ASSIGNED TASK: Output the entire listing below exactly as it stands.

GIVEN INFORMATION:
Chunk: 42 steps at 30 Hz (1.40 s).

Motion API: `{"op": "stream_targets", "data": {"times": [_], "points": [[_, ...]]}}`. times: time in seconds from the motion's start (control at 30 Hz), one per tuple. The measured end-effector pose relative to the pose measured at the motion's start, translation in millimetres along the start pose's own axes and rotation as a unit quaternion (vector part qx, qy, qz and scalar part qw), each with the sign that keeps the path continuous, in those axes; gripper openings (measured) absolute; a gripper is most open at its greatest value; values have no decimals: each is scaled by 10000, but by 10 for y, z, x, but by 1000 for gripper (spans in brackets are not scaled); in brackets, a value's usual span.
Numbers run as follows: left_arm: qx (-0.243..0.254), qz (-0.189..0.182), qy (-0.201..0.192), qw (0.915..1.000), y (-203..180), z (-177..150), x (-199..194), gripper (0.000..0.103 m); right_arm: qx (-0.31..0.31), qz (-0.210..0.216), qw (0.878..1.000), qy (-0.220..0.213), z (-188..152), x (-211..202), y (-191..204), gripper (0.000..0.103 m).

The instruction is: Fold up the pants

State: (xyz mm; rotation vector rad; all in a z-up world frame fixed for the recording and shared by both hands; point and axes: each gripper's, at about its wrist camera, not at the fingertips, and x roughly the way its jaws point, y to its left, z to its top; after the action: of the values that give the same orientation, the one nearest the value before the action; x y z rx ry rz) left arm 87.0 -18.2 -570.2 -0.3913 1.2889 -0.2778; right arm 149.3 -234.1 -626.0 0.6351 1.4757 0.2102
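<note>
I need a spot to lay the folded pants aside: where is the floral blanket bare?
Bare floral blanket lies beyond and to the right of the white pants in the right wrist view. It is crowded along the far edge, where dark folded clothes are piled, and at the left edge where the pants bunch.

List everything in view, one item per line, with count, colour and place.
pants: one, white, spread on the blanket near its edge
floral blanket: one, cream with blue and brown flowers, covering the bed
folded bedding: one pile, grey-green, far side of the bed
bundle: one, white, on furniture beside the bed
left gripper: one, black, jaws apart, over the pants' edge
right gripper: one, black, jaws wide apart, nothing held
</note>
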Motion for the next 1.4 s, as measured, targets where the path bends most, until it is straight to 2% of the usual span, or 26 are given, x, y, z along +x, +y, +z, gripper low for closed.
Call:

ANSWER TO THE PROBLEM:
Chunk: 42 steps at 30 Hz (1.40 s).

Motion API: `{"op": "stream_targets", "data": {"times": [_], "points": [[_, ...]]}}`. times: time in seconds from the motion's start (control at 30 Hz), one per tuple. The measured end-effector pose relative to the pose measured at the motion's start, translation in millimetres along the start pose's own axes and rotation as a unit quaternion (vector part qx, qy, qz and scalar part qw), each with the sign that keeps the path continuous, in those axes; gripper openings (measured) absolute; a gripper is most open at its greatest value; values have no decimals: each is scaled by 10000, but by 10 for y, z, x, but by 1000 for gripper (spans in brackets are not scaled); in brackets, a value's usual span.
Numbers run as follows: left_arm: qx (-0.243..0.254), qz (-0.189..0.182), qy (-0.201..0.192), qw (0.915..1.000), y (-203..180), z (-177..150), x (-199..194), gripper (0.000..0.103 m); right_arm: qx (-0.31..0.31), qz (-0.210..0.216), qw (0.878..1.000), qy (-0.220..0.213), z (-188..152), x (-211..202), y (-191..204), gripper (0.000..0.103 m).

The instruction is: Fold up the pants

State: (xyz mm; rotation vector rad; all in a z-up world frame fixed for the recording and shared by both hands; point and axes: each gripper's, at about its wrist camera, not at the fingertips, and x roughly the way its jaws point, y to its left, z to its top; after the action: of the values that give the same orientation, the one nearest the value before the action; x y z rx ry rz) left arm 87.0 -18.2 -570.2 -0.3913 1.2889 -0.2778; right arm 149.3 -234.1 -626.0 0.6351 1.4757 0.2102
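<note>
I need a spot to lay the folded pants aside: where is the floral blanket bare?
Bare floral blanket lies beyond and to the right of the white pants in the right wrist view. It is crowded along the far edge, where dark folded clothes are piled, and at the left edge where the pants bunch.

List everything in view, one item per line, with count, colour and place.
pants: one, white, spread on the blanket near its edge
floral blanket: one, cream with blue and brown flowers, covering the bed
folded bedding: one pile, grey-green, far side of the bed
bundle: one, white, on furniture beside the bed
left gripper: one, black, jaws apart, over the pants' edge
right gripper: one, black, jaws wide apart, nothing held
</note>
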Motion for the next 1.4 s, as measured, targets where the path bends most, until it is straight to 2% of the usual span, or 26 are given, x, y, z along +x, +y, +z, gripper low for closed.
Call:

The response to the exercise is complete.